The latest Sutor Group report is freely available online: Quantum Processing Unit (QPU) Market Landscape (Abridged) – April 3, 2025. Updates and the full report are available for purchase or by subscription. Contact us for details.
Contents
Quantum Computing for Financial Services
Exploring quantum computing use cases for financial services | IBM
Date: Thursday, September 12, 2019
Excerpt: Financial services has a history of successfully applying physics to help solve its thorniest problems. The Black-Scholes-Merton model, for example, uses the concept of Brownian motion to price financial instruments – like European call options – over time.

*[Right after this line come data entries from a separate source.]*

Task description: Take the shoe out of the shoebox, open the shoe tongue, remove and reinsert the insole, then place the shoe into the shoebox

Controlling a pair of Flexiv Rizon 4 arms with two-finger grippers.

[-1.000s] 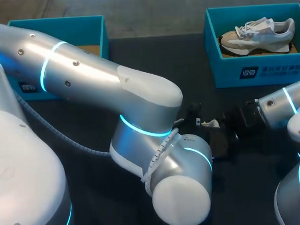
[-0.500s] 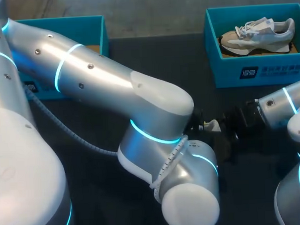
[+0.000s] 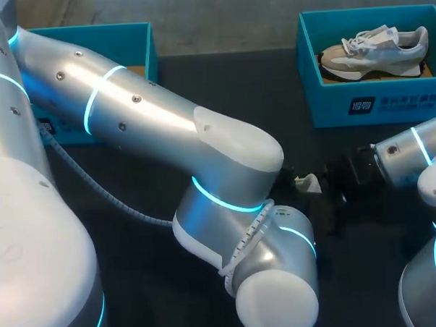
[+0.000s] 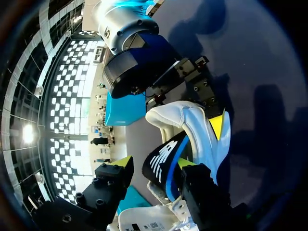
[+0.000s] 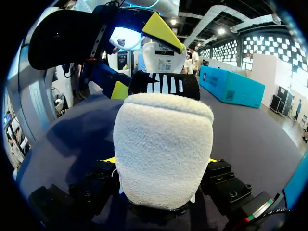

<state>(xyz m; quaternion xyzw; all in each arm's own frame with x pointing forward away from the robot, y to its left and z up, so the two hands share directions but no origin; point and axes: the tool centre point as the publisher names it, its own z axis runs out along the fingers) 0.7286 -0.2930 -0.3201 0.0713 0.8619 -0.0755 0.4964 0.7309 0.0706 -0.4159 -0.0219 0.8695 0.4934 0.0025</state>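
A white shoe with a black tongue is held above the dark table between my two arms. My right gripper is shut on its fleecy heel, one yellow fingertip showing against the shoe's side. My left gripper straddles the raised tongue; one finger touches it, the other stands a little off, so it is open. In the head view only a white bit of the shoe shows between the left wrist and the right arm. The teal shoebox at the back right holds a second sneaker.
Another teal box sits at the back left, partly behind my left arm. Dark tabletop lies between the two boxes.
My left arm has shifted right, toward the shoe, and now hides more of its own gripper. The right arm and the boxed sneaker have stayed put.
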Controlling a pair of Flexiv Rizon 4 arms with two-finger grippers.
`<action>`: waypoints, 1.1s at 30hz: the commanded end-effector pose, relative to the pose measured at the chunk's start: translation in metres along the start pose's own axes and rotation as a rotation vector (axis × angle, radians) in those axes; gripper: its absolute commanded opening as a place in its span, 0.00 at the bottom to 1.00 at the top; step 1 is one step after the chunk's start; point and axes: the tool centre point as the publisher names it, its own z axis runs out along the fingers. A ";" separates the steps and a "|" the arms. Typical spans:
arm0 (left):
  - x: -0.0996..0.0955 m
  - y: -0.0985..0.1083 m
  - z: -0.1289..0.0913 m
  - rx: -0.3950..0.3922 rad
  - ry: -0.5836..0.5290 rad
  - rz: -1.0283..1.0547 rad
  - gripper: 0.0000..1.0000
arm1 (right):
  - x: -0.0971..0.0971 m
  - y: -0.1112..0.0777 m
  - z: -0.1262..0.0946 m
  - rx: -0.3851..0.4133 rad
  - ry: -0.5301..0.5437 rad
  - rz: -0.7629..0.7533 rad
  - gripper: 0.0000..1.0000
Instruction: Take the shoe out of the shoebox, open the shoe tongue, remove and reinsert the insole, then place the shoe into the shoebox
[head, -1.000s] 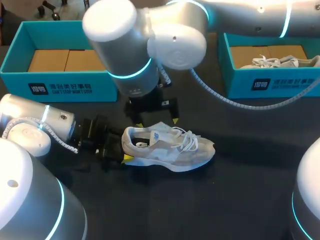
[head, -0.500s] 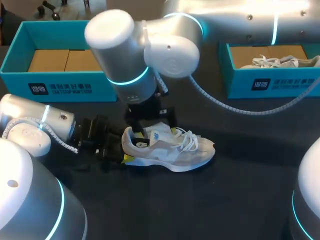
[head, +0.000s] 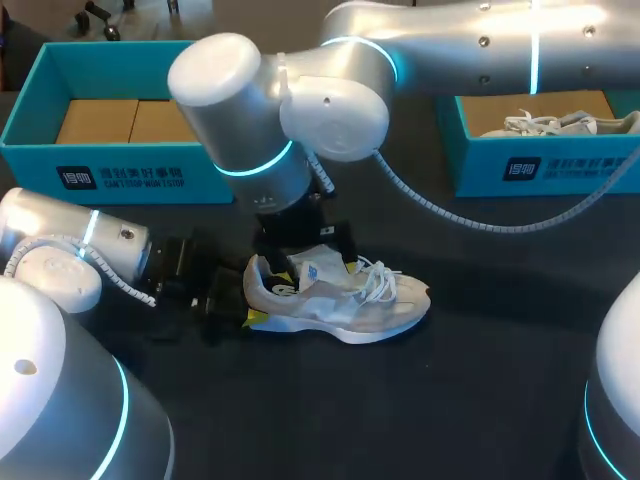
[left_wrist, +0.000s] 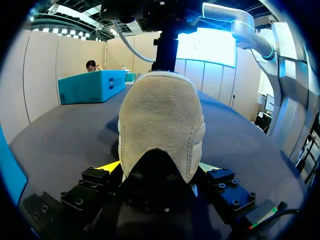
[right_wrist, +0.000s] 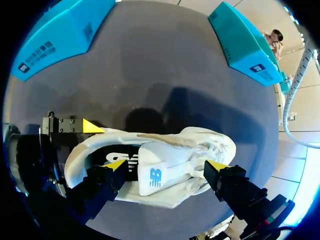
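From overhead: grey-white lace-up sneaker (head: 345, 300) upright on its sole on the dark table (head: 400, 420), toe toward the right arm's side, outside both boxes. Behind it, a teal cardboard shoebox (head: 120, 175) at left and a second teal box (head: 560, 165) at right, another pale shoe (head: 560, 123) inside. Left gripper (head: 248, 305) at the heel, right gripper (head: 315, 262) low over the sneaker's opening. From the left wrist: suede heel (left_wrist: 162, 125) pinched between both yellow fingertips (left_wrist: 111, 166), one against each side. From the right wrist: fingers spread wide, one yellow tip (right_wrist: 116, 163) at the opening above the dark insole (right_wrist: 129, 159), the other beside the white laces (right_wrist: 210, 147), upturned white tongue (right_wrist: 160, 175) loose between them.
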 end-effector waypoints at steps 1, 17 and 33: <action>0.000 0.000 -0.001 -0.002 0.001 0.000 0.00 | 0.011 -0.008 0.008 -0.010 -0.042 0.051 1.00; 0.000 0.000 -0.001 -0.002 0.001 0.000 0.00 | -0.003 -0.016 0.013 0.005 -0.146 0.097 1.00; 0.000 0.000 -0.001 -0.002 0.001 0.000 0.00 | -0.035 -0.020 0.004 0.035 -0.236 0.131 1.00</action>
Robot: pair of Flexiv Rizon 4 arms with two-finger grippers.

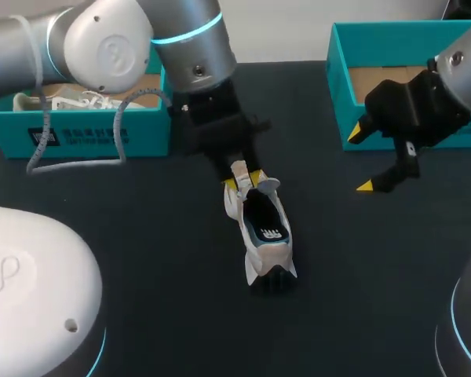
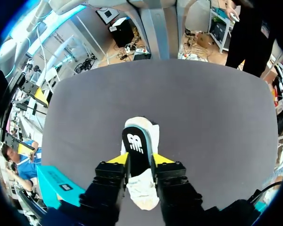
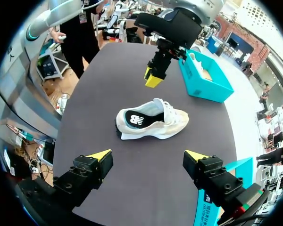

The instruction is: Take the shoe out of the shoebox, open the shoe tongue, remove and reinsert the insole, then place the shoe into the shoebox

Applying emerging quantum technology to financial problems—particularly those dealing with uncertainty and constrained optimization—should also prove hugely advantageous for first movers. Imagine being able to make calculations that reveal dynamic arbitrage possibilities that competitors are unable to see. Beyond that, greater compliance, employing behavioral data to enhance customer engagement, and faster reaction to market volatility are some of the specific benefits we expect quantum computing to deliver.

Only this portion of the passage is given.